Дядя Вик засмеялся, вроде как для того, чтобы разбавить свою серьезность.
— Дело в том, — подытожил он, — что расстояния-то очень неблизкие, и ехать надо налегке. Все вещи пришлось бы распродать или выбросить на свалку. Но я не хочу расставаться с ними навсегда и решил передать их тебе. Кому же еще вручить мне свои богатства, в конце концов? Кто же еще будет продолжать традиции рода? Начнем с книг. Да-да, ты возьмешь их все. По-моему, сейчас самый подходящий момент, лучше не придумаешь. Я их сосчитал сегодня, и получилось тысяча четыреста девяносто два тома. Весьма символично — в этот год Колумб открыл Америку, а ведь ты собираешься в университет, носящий как раз его имя. Здесь всякие книги: большие и маленькие, толстые и тонкие, — и все они состоят из слов. Если ты прочтешь все эти слова, то станешь весьма образованным юношей… Нет-нет, и слушать не хочу. Попробуй вякни хоть слово против… Как только устроишься в Нью-Йорке, я их тебе переправлю морем. Себе я оставлю один томик Данте, а второй такой же и все остальное должно быть у тебя.

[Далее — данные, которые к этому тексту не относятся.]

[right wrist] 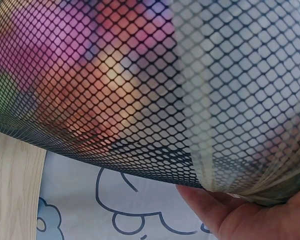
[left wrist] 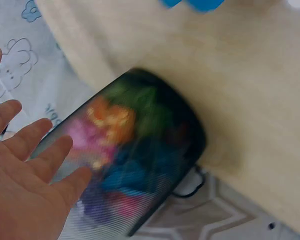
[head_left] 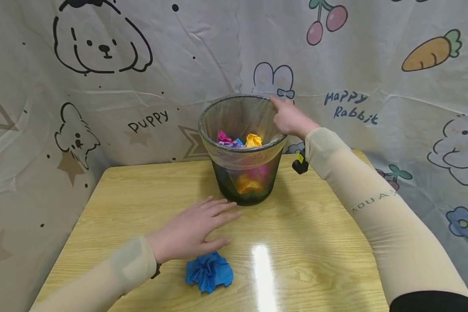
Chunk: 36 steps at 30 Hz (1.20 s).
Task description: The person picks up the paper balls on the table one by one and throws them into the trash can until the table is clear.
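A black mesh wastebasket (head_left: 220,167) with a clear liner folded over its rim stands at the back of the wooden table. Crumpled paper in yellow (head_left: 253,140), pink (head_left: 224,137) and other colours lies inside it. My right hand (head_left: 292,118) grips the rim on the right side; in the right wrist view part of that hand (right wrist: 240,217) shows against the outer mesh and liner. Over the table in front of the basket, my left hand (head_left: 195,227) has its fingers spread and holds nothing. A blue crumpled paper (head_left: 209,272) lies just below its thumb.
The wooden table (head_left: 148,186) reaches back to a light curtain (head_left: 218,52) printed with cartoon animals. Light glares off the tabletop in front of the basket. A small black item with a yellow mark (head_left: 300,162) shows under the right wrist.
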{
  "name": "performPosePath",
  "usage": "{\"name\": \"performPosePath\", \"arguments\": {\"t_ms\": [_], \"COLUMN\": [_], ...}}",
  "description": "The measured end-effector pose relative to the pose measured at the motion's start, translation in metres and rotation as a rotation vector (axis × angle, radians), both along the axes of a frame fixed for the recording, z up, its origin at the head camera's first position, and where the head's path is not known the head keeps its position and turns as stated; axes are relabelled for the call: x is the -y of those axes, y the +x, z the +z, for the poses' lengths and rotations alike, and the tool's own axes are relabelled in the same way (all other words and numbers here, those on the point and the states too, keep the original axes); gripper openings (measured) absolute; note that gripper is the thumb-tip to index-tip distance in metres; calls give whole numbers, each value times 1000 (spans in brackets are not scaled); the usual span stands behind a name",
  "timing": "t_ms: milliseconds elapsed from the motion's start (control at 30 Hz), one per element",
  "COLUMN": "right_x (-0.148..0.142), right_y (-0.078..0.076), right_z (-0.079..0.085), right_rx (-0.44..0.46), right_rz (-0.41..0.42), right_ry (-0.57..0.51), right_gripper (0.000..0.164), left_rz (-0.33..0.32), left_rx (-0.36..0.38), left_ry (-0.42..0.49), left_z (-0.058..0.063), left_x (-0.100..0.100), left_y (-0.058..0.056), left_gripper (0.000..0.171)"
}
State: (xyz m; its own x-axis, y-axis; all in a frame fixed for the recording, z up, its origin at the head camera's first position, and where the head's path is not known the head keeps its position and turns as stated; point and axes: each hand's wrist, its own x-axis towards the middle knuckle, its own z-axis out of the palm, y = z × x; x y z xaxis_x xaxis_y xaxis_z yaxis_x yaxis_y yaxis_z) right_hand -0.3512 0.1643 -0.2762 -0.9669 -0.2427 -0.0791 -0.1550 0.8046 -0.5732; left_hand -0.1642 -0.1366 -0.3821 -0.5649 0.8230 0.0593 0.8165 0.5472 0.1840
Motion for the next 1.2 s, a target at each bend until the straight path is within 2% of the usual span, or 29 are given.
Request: {"name": "performPosePath", "arguments": {"t_ms": [200,367,500,767,967,1200], "right_x": [1,0,0,0,0,1], "right_y": [0,1,2,1,0,1], "right_z": [1,2,2,1,0,1], "right_rx": [-9,-1,1,-1,-7,-9], "right_rz": [0,-1,2,2,2,7], "right_ry": [6,-4,-4,-12,-14,-13], "right_gripper": [75,75,75,76,75,74], "left_rz": [13,46,54,51,31,-12], "left_rx": [104,250,305,338,373,282], "left_ry": [-43,-98,-126,-218,-206,-208], "left_z": [-27,-41,-50,-61,-65,-69], "left_x": [12,20,25,28,28,30], "left_y": [10,19,25,39,45,45], "left_gripper": [66,73,80,86,83,77]}}
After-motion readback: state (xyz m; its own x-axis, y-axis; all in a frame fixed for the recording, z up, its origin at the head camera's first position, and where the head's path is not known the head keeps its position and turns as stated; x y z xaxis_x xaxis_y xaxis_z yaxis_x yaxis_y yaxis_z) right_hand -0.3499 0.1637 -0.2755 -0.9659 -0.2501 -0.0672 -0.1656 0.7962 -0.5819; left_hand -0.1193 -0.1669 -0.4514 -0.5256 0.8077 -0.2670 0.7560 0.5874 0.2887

Далее деревянные шахматы. Магнитные я оставлю себе, а деревянные заберешь ты. Теперь вот эта коробка из-под сигар. Здесь автографы бейсболистов — почти всех «Кабз» последних двадцати лет, кое-каких звезд и многочисленных светил поменее из всей Лиги. Мэтт Бэттс, Мемо Луна, Рип Репульски, Патси Кабальеро, Дик Дротт. Неразборчивость подписей этих игроков уже сама по себе делает их бессмертными. Переходим к разным безделушкам, трогательным пустячкам и всякой всячине… Сувенирные пепельницы из Нью-Йорка и Аламо, записи Гайдна и Моцарта — я их сделал, еще когда работал в Кливлендском оркестре, семейный фотоальбом, почетный значок, которым меня наградили за победу в национальном музыкальном конкурсе. Это было давным-давно, в 1924 году, можешь себе представить? И наконец, я хочу, чтобы ты взял мой твидовый костюм (я купил его в центре Чикаго). Там, куда я отправляюсь, он не понадобится, а костюм хороший, из шотландской шерсти. Он и надеван-то всего два раза, а отдай я его Армии спасения, он будет болтаться на каком-нибудь немытом завсегдатае притонов. Куда лучше, если его возьмешь ты. Он придаст тебе некую солидность, а выглядеть люкс — какой же в этом криминал? Завтра мы первым делом пойдем к портному и подгоним костюмчик по тебе.
— Ну вот и все, пожалуй, — вздохнул дядя. — Книги, шахматы, автографы, всякая всячина, костюм. Теперь, передав тебе бразды правления королевством, я спокоен. И нечего на меня так смотреть. Я знаю, что делаю, и рад, что с этим покончено. Ты славный парень, Филеас, и ты всегда будешь со мной, куда бы меня ни занесло. На некоторое время пути наши расходятся, но рано или поздно они снова сольются, поверь. Все, видишь ли, выясняется к развязке, и все между собой связано. Девять кругов ада. Девять планет. Девять подач в бейсболе. Девять муз. Только подумай об этом. Совпадения бесконечны. Однако хватит трепаться на сегодня. Скоро уже утро, и надо поспать. Дай-ка мне руку. Да-да, славная крепкая рука. Теперь потряси. Вот так, прощальное рукопожатие. Рукопожатие, связавшее нас на веки вечные!